# Exercise goal:
The answer must consist of every line below that contains the word "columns".

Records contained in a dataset
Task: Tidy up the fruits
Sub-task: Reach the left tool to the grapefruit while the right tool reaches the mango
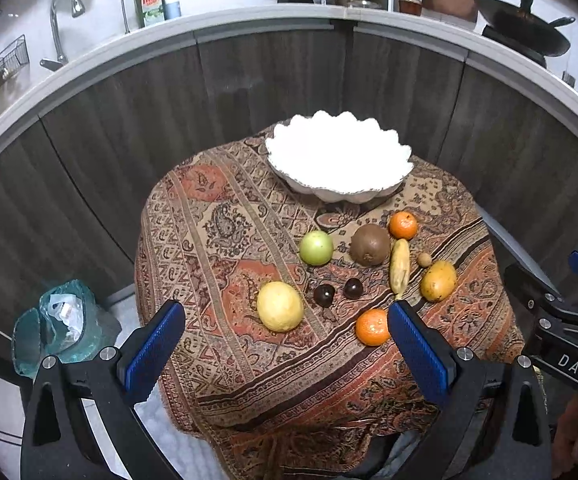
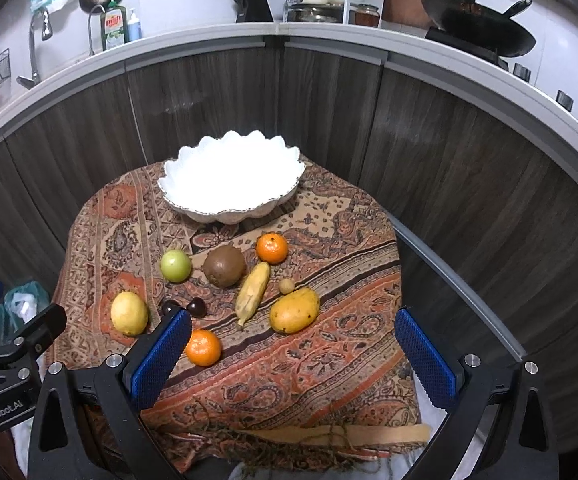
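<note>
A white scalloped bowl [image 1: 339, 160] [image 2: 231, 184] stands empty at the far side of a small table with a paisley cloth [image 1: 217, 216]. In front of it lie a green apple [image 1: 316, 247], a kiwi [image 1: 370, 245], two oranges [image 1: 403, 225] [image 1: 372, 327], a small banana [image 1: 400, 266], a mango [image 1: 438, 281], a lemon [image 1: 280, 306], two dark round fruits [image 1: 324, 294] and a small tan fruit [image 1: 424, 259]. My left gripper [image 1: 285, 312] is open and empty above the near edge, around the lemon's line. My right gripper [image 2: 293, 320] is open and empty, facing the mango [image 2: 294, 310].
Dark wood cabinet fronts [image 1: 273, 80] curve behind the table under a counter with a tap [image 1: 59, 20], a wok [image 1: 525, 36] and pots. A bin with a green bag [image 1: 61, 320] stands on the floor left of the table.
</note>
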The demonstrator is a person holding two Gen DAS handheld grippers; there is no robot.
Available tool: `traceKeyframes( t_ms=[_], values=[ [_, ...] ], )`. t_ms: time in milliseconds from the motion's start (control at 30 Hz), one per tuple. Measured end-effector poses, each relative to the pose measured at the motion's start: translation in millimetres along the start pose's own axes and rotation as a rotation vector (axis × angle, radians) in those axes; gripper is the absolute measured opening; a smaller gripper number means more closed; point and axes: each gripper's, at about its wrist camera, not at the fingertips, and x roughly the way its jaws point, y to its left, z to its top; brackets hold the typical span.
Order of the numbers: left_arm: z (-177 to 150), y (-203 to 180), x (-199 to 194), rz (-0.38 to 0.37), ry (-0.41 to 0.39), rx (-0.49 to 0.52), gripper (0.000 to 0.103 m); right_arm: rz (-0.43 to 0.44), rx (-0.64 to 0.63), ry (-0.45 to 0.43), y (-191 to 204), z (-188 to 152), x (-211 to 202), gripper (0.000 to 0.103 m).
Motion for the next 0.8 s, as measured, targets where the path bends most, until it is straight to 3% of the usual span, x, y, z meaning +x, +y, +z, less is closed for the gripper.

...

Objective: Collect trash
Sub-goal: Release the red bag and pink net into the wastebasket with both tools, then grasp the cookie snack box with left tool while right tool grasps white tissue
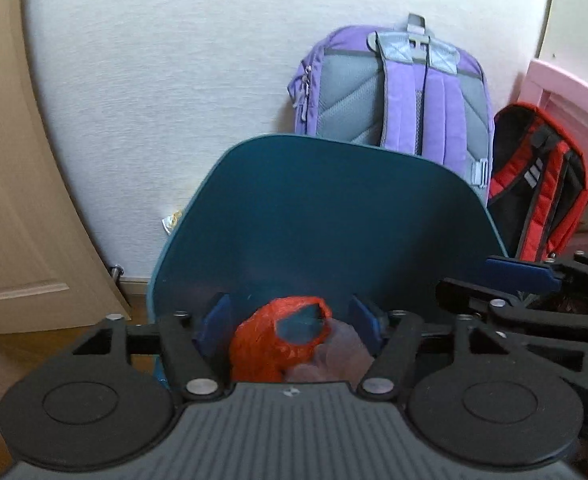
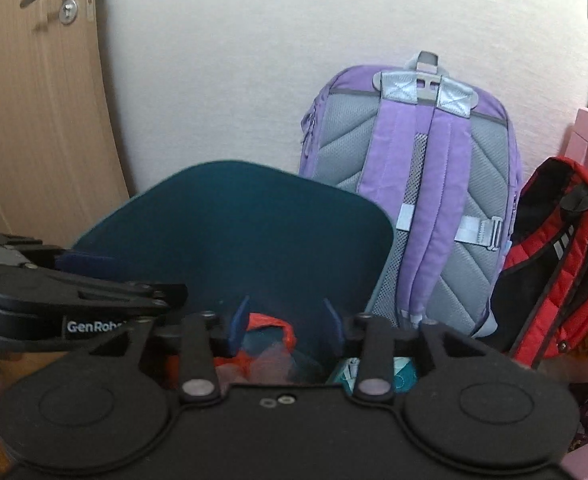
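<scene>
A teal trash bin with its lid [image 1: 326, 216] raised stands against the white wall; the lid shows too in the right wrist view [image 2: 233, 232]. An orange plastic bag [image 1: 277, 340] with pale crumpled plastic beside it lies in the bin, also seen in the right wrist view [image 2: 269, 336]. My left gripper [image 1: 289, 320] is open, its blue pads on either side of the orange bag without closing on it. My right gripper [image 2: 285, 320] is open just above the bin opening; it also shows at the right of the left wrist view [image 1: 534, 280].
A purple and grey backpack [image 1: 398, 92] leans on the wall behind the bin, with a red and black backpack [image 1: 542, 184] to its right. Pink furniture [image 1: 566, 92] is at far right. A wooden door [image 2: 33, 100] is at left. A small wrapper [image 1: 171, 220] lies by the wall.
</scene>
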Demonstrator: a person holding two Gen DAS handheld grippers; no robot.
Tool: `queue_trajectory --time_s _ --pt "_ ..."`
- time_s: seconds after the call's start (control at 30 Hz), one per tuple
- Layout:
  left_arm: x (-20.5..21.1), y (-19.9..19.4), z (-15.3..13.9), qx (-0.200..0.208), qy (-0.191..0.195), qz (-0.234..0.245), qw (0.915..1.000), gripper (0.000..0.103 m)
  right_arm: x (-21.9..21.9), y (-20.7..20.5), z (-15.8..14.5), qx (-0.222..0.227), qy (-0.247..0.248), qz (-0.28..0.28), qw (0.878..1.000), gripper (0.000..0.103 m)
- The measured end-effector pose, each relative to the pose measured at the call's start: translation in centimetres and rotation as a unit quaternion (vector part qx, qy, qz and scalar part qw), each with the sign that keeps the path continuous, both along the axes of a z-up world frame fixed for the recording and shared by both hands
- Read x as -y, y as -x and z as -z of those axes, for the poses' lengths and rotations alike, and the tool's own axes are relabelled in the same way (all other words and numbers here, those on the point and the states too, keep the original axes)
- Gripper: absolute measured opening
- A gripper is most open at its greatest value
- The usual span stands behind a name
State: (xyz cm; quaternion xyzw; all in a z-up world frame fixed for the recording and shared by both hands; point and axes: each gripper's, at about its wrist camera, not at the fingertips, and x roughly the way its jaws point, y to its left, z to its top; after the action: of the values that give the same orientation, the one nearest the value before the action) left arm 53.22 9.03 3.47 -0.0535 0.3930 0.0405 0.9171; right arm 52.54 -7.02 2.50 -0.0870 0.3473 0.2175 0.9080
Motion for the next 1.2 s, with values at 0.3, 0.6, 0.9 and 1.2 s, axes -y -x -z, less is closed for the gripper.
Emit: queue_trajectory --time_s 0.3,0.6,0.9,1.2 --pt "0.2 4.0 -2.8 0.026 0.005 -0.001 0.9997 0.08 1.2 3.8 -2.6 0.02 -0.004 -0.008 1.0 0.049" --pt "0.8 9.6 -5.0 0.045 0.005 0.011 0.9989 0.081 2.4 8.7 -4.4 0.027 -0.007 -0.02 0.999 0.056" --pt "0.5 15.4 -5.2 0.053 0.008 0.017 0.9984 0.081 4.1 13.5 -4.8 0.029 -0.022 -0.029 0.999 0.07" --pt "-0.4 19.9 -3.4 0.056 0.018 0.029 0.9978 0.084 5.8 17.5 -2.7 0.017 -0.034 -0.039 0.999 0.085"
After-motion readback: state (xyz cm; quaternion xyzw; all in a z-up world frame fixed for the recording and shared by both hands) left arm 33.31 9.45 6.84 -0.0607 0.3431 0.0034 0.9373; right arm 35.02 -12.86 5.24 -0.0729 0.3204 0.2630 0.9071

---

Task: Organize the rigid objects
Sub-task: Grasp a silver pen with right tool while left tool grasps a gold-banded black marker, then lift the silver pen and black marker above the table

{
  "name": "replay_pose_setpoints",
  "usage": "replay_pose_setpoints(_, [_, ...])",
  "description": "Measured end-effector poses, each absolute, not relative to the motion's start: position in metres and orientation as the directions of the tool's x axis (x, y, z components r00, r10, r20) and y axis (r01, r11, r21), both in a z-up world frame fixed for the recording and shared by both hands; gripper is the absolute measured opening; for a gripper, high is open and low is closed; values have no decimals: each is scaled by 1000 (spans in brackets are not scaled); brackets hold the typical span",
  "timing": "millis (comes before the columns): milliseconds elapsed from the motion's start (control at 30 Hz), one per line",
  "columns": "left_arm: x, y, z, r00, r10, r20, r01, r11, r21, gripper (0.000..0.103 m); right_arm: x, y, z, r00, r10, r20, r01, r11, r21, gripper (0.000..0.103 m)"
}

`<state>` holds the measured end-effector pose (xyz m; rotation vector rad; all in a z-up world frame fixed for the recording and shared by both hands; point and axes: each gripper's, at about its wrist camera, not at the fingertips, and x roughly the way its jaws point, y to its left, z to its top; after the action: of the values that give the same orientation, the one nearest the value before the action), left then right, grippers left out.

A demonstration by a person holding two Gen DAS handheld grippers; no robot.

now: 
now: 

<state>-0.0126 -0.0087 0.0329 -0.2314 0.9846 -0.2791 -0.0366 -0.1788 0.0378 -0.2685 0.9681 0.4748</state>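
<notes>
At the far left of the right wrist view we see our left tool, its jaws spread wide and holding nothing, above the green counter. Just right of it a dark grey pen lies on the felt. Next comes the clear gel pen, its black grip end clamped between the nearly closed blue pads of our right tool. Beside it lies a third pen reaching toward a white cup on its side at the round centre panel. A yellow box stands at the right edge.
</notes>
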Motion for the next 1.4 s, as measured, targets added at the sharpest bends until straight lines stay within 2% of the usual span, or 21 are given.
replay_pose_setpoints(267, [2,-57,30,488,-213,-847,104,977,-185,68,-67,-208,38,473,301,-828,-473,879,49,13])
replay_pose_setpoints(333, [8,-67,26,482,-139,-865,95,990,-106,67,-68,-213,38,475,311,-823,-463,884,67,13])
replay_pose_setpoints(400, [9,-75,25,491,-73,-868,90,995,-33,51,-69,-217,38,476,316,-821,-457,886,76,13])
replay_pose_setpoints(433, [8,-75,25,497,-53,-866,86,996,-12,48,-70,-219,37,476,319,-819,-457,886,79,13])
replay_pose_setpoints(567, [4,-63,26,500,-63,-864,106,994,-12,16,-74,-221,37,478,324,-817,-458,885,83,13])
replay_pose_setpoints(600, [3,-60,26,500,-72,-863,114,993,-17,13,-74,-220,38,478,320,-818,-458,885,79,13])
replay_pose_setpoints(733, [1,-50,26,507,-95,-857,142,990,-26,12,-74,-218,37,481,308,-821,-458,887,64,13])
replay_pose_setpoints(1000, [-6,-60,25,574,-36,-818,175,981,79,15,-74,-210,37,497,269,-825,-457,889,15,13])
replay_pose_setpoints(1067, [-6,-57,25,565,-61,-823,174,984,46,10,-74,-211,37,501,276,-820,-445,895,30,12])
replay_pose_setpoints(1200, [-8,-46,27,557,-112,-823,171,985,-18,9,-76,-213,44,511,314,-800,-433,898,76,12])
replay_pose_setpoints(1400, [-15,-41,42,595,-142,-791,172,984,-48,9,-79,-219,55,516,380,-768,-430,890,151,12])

# Answer for the task:
  "timing": "millis (comes before the columns): milliseconds elapsed from the motion's start (control at 30 Hz), one per line",
  "columns": "left_arm: x, y, z, r00, r10, r20, r01, r11, r21, gripper (0.000..0.103 m); right_arm: x, y, z, r00, r10, r20, r01, r11, r21, gripper (0.000..0.103 m)"

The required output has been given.